Data Warehouses, Data Lakes, and Data Lakehouses– What about Data Warelakes?

data lakehouses

Data warehouses, data lakes — and now data lakehouses. What’s next? The technology to manage your company’s data is changing so rapidly, it can be difficult to know what to do about new vendors bringing innovative data services to the market. Can they plug into your data stack? Will they compromise your data security strategy? If you have a data lake and a data warehouse, should you consolidate into a lakehouse? Is there something even newer on the market you’re missing?

That’s a lot to think about. We’re here to help.

We asked Datacoral’s CEO Raghu Murthy some key questions about data storage and compute technologies. We think these answers will help a lot of technology leaders caught in the middle of complex questions and increasing pressure to compete in today’s data-driven market.

When should you use a data warehouse versus a data lake?

Companies have mostly structured data and in those cases, most of the business requirements are around analytics. It’s faster and cheaper to use a data warehouse, which is purpose-built for structured data. It’s also beneficial for folks who are not that technical because they can use SQL to analyze their data.

But for companies that have semi-structured or unstructured data and they want to do some sophisticated data processing, which is not representable in SQL, then a data lake gives them the flexibility they need to incorporate multiple kinds of computation on the same data. In addition, data lakes also provide support for SQL on the structured parts of the unstructured data, but they’re not as performant or they don’t support ACID transactions or other features that make data warehouses so easy to work with.

What is an ACID transaction?

ACID is an acronym that represents four properties of a data processing system: Atomicity, Consistency, Isolation, and Durability. Any database offering transactional data processing will typically have all four of these properties and dramatically simplify application development. Applications built on top of ACID databases don’t have to account for situations like data changes being lost or multiple users performing conflicting concurrent changes to the same data. Those four properties ensure data integrity which applications can just focus on the data’s business logic.

What is a data lakehouse?

A lakehouse is an interesting amalgamation of a data warehouse and a data lake. Companies that have semi-structured data that want to do sophisticated data processing as well as analytics workloads have had to decide whether to keep their data in a warehouse or a lake or both. If they decide to keep it in both, that means there’s duplication of data and along with that comes the problem of keeping the data consistent. When the same data is sitting in two places, there’s complexity.

Data lakes are implemented as query engines or data processing engines operating on data stores in files with open formats in a file system. These file systems don’t really support efficient in-place updates. I can’t update a file in place, so if I want to change a file, I have to make a copy of the file with the changes and then potentially drop the old file. That makes data lakes more inefficient for transactions. 
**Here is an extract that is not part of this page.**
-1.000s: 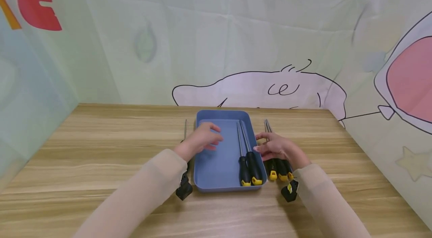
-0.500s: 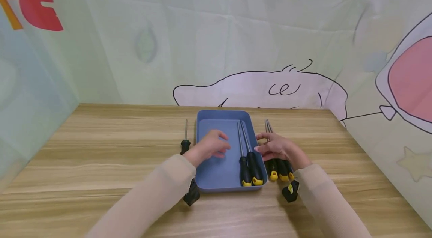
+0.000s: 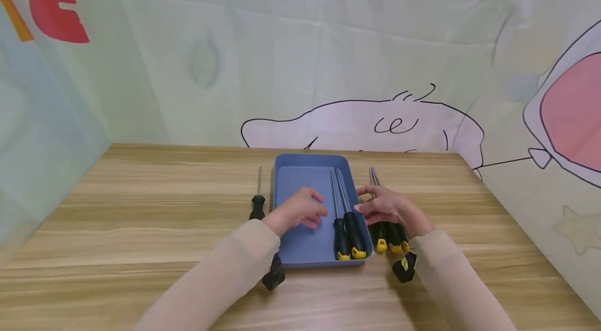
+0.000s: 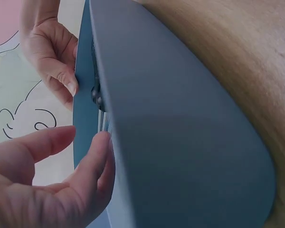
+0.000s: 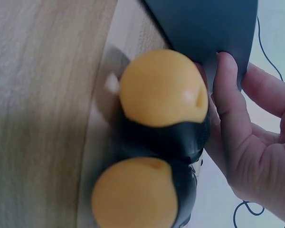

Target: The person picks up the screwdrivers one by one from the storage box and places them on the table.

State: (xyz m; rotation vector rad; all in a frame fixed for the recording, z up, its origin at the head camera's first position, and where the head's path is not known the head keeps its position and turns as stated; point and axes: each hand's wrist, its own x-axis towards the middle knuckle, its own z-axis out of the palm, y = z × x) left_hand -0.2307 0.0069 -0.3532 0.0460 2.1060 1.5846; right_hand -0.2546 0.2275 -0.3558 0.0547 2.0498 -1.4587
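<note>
A blue tray [image 3: 300, 242] lies on the table with two black-and-yellow screwdrivers [image 3: 355, 237] along its right side. Over the tray's middle hovers my left hand [image 3: 302, 208], its fingers loosely bent around nothing. In the left wrist view, a gap shows between that hand's thumb and fingers [image 4: 92, 156]. My right hand [image 3: 382, 205] holds the tray's right wall at the rim, with its fingers against the outside in the right wrist view. Just under this hand, several more screwdrivers [image 5: 164, 90] lie beside the tray, their shafts partly hidden by it.
Left of the tray lies a single dark-handled screwdriver [image 3: 257, 207], its lower part hidden by my left sleeve. Each wrist carries a black camera [image 3: 274, 273]. A printed cloth [image 3: 281, 59] stands behind the wooden table [image 3: 141, 216].
My left hand has moved right and toward me above the tray, uncovering the left screwdriver's handle. My right hand stays at the tray's rim, and the screwdrivers have not moved.
</note>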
But of late, companies building data lakes are adding ACID properties to a data lake. What that means is I can start having a semblance of transactions inside a data lake. For example, I can perform updates as part of loading data into a data lake. I can do efficient, in-place updates of the data. So, they are calling them lakehouses since they are data lakes with data warehouse-like capabilities.
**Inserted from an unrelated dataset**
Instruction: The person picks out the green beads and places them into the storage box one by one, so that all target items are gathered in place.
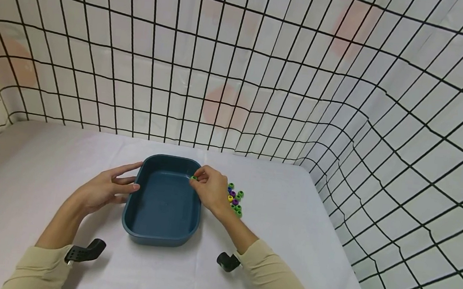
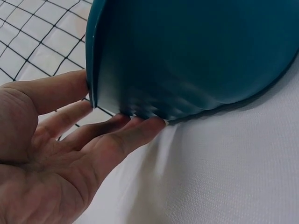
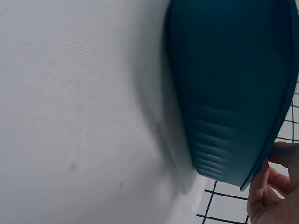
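A dark blue rectangular tray [image 1: 162, 208] with raised walls stands on the white cloth. My left hand [image 1: 104, 189] is at its left side, with fairly straight fingers touching the outer wall and rim; the left wrist view shows this hand [image 2: 70, 144] against the ribbed tray wall [image 2: 187, 56]. My right hand [image 1: 211, 190] pinches a green bead [image 1: 194, 178] just inside the tray's upper right rim. In the right wrist view the right hand [image 3: 275, 186] is at the tray's edge, and its bead is hidden. Several loose beads [image 1: 235, 202], green, purple, yellow and blue, lie right of the tray.
White cloth [image 1: 276, 207] covers the table. A black wire grid [image 1: 187, 82] backed with white sheeting rises behind the table and along its sides. Black wrist camera mounts [image 1: 86, 251] stick out from both sleeves above the cloth.
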`<control>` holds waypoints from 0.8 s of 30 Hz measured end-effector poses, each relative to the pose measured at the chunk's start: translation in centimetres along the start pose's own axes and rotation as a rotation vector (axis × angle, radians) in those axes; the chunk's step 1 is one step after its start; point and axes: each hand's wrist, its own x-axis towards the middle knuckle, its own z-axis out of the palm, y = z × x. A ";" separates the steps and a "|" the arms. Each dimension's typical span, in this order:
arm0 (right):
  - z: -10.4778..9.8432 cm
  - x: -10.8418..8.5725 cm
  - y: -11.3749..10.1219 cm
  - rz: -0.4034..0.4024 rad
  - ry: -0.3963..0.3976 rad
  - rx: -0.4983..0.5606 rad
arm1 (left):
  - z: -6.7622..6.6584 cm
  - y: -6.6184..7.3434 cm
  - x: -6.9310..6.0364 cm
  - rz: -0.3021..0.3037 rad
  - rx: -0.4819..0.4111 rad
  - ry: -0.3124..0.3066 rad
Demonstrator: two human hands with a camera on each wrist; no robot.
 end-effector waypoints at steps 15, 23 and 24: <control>-0.1 -0.1 -0.2 -0.009 -0.009 -0.012 | 0.0 0.0 0.0 0.006 0.003 0.003; -0.1 -0.1 -0.3 -0.004 -0.012 -0.012 | 0.0 0.0 -0.1 0.017 0.008 0.000; -0.1 -0.2 -0.3 -0.001 -0.014 -0.012 | 0.0 0.0 -0.1 0.018 0.008 -0.001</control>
With lakehouses, Databricks has come up with Delta Lake as their lakehouse offering. They’re still using a file system to back the data, but they use mechanisms like Write Ahead Logs (WALs). This is similar to what transaction systems do, but the storage is on the file system. They’re trying to bridge the gap between data warehouse benefits (e.g. performant queries) and highly-sophisticated data processing that data lakes were built for.

On the other hand, data warehouse companies like Snowflake are adding data lake-like capabilities by allowing storage of unstructured data (via VARIANT types) and supporting multiple compute engines (via external user defined functions). It will be interesting to see who wins out in the long run!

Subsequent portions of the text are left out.